The image shows an outline of a lobster in thick black outline set on a background of foliage, which could almost be wallpaper. This style typical of Caulfield from the mid-60’s to ‘80, leading up to his major retrospective at the Walker Gallery, Liverpool in 1981.
‘Les Chants de Maldoror, Ducasse’ (above) by Edoardo Paolozzi, widely considered one of the pioneers of Pop Art, was published in the 1992 Royal College of Art portfolio "Six Artists". It is an ‘edition variable’ etching with extensive hand colouring, signed, numbered and dated in pencil. Each one is quite different, some even have little or no colouring. This print is framed in a black wood frame. Les Chants de Maldoror (The Songs of Maldoror) is a poetic novel consisting of six cantos. It was written and published between 1868 and 1869 by the Comte de Lautréamont, the pseudonym of the Uruguayan-born French writer Isidore-Lucien Ducasse.

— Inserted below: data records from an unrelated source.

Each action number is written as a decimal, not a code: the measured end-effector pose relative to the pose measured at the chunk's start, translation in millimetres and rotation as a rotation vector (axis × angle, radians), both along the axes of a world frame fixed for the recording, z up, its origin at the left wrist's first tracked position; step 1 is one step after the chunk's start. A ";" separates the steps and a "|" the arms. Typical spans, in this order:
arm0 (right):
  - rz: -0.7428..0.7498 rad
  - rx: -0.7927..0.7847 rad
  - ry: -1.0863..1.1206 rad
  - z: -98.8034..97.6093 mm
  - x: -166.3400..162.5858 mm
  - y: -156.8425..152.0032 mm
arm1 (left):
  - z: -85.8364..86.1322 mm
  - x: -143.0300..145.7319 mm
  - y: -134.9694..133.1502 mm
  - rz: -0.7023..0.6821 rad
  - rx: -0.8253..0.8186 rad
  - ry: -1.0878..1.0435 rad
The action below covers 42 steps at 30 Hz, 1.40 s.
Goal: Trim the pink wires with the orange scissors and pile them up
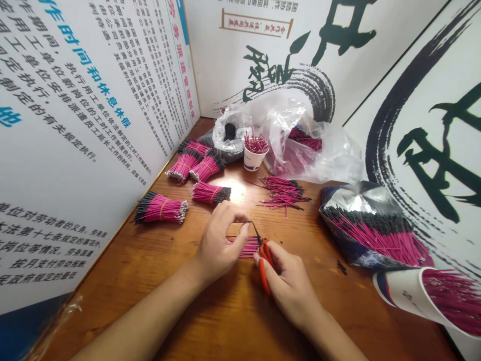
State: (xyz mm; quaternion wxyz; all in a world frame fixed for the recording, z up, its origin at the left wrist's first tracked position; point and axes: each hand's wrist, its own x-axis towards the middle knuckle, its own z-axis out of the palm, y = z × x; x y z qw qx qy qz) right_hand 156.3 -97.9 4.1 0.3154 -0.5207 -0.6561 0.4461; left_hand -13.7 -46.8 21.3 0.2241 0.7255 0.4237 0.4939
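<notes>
Scissors with orange-red handles are held in the right hand, the handles being wrapped by curled fingers and thumb; whether the dark blades are parted cannot be told. By the left hand a thin dark strand is pinched between thumb and forefinger, its right end set at the scissors' tip. Below both hands, a row of pink wires is laid side by side on the wooden table, partly hidden by the left hand.

To the left, five banded bundles of black-ended pink wires are placed: one nearest the left panel, one just beyond the left hand, and three grouped farther off. On the far side, a paper cup is filled with upright wires and is flanked by a small plastic bag on the left and a larger clear bag on the right. Nearer than these, a loose pile of wires is scattered. To the right, more wires are held in an opened foil bag, and nearer, a tilted cup is packed with pink wires.
</notes>
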 end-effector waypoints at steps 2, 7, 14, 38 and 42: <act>0.005 -0.010 0.007 0.4 -0.2 -0.2 | -0.2 -0.4 -0.7 -0.002 0.001 0.001; 0.010 -0.032 0.018 1.6 -0.2 -0.4 | -1.0 -1.0 -0.8 -0.006 0.008 0.005; 0.013 -0.045 0.005 2.0 0.3 -0.5 | -0.8 -0.3 0.6 0.012 0.024 0.012; 0.016 -0.064 0.030 3.1 -0.3 -0.1 | -0.7 -0.6 0.3 0.015 0.049 0.033; 0.017 -0.068 0.030 4.5 -0.2 0.3 | 0.1 -0.5 0.9 0.019 0.047 0.036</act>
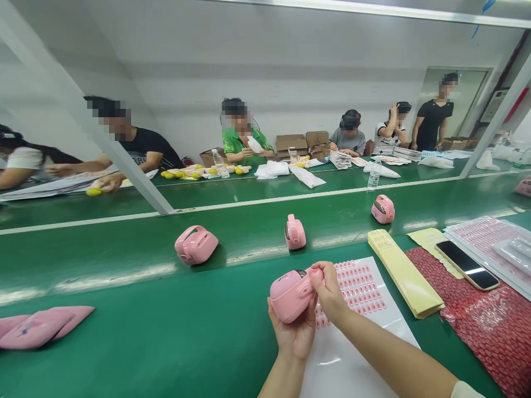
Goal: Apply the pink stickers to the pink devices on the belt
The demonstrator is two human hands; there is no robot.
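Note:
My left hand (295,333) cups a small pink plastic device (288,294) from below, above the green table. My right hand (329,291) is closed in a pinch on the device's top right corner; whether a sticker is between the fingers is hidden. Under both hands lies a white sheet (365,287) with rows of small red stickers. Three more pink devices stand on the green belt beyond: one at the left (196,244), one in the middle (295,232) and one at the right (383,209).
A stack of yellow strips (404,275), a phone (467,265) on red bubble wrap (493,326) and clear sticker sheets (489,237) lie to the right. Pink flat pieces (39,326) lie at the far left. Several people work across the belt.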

Many of the surrealists (Salvador Dalí, André Breton, Antonin Artaud, Marcel Duchamp, Man Ray, Max Ernst, etc.) during the early 20th century cited the novel as a major inspiration to their own works.
This interpretation by Paolozzi can be viewed in our Editions Shop.
Patrick Edgeley is a Brighton based artist/printmaker who creates limited edition screen prints that employ bold, hand drawn text and imagery. Americana, signs, packaging and pop culture are a great influence in these hand printed works.
He says “I love the whole sequence of actions when producing a print. I tend to push myself to see just what I can achieve, either in number of colours I use, complexity of design or experimenting with techniques. It can be a slow, frustrating process at times when the result doesn’t quite match your expectation, but these moments can also be a positive, steering you into a another direction with the print, helping to shape it like a painting. You simply don’t get with a press of a button on a inkjet printer, each screen print, although subtle, has it’s own uniqueness!” We are currently featuring a series of Edgeley’s contemporary Pop Art editions on our website. These will range in price from £140 to £180, depending on number of colours, metallic layers (silver & gold) and glazes.